TEXAS LOONEY LAW: CRIMINALS MUST GIVE THEIR INTENDED VICTIMS AT LEAST 24 HRS ADVANCED NOTICE, ORALLY OR IN WRITING, AND MUST INCLUDE AN EXPLANATION OF THE NATURE OF CRIME TO BE COMMITTED! NOW THAT OUGHT TO SAVE LAWYERS TIME!

Well, here we are in March already! And St. Paddy’s Day reminds us of the legendary Pot o’ Gold at the end of the rainbow

that anybody would be thrilled to find. But it's doubtful any self-respecting leprechaun would let anyone get their hands on it, even with the “luck o’ the Irish” on their side. So, in the meantime, we’ll just appreciate and enjoy the simple blessings we experience every day and consider those our ‘Pot o’ Gold’. As always, we count you among our blessings, and you are the best treasure we could ask for. That’s why I make every effort to keep up with new ideas and the introductions of hearing aid technologies and product features that will enhance your hearing experience. It is a top priority in my schedule to read professional publications featuring articles about what’s new in the industry, to search the websites dedicated exclusively to industry professionals, and to attend conventions and industry summits to learn about the never-ending research that brings new help to the hearing impaired. By keeping abreast of what’s on the horizon and what’s being introduced, we are able to stay prepared to help you when and how you need it. And I am really excited about some very intriguing new features that will be introduced in April. Keep your eyes open for our upcoming notices that will give you a heads-up on this exciting new concept! It’s a winner and has been worth waiting for!

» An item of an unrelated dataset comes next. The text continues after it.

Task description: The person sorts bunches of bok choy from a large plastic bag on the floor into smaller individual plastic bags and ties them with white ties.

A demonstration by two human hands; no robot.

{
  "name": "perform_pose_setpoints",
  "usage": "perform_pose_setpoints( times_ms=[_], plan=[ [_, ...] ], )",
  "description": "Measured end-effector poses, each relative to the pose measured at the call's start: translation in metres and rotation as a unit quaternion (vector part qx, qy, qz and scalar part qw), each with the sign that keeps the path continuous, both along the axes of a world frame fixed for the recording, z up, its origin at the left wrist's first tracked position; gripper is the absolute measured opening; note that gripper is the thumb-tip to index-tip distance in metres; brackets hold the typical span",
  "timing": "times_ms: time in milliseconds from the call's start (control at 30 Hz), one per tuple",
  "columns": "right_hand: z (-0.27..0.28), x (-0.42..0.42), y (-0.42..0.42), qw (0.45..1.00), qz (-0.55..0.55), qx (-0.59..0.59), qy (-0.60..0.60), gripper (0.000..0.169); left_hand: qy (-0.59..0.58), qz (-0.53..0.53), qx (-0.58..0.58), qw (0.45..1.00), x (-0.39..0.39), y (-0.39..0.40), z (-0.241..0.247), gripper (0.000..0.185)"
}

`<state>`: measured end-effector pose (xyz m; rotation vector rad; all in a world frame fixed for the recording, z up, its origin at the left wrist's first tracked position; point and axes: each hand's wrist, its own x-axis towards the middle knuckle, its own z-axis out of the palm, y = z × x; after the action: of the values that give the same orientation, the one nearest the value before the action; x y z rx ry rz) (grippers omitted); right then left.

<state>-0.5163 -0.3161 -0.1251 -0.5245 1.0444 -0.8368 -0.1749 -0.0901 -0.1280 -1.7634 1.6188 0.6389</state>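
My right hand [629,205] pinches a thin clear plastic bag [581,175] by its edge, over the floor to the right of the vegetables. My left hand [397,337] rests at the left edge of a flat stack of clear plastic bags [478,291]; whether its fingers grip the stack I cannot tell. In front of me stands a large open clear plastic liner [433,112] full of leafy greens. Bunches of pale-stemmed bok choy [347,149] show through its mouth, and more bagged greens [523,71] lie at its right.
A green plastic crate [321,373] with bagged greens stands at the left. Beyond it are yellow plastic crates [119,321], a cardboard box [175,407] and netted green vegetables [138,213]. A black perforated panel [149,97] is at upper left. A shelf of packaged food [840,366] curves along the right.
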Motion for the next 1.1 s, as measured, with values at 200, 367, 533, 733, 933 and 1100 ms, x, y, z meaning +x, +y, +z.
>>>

FUN FACT: THE CORRECT RESPONSE TO THE IRISH GREETING, “TOP O’ THE MORNIN’ TO YE” IS: “AND THE REST OF THE DAY TO YERSELF.”

MILLION DOLLAR MISTAKE! Everyone makes mistakes, and sometimes errors that can cost millions. But it’s a rare occasion to make mistakes that earn millions. Two such serendipitous goofs you may already know about are the potato chip and the ‘Slinky’ children’s toy. But here’s one I’d never heard before and it’s eaten by mega millions of people around the world every day! In 1902, the Kellogg brothers were searching for healthy foods to feed to patients at the Battle Creek Sanitarium in Michigan. The elder brother, John, was a doctor and superintendant of the sanitarium; Will Keith (“W.K.”) was a clerk. Inadvertently leaving some boiled grain on the stove one day, the brothers ran the dried out mixture through rollers, hoping to make it into dough. It turned into flakes instead and the resourceful duo decided to toast them. After much experimentation with various recipes, the infamous “Corn Flakes” were born, leading to the formation of the Kellogg company in 1906. The rest is history. Who knows? The next mistake you make may make you a millionaire! (Try saying THAT five times fast!)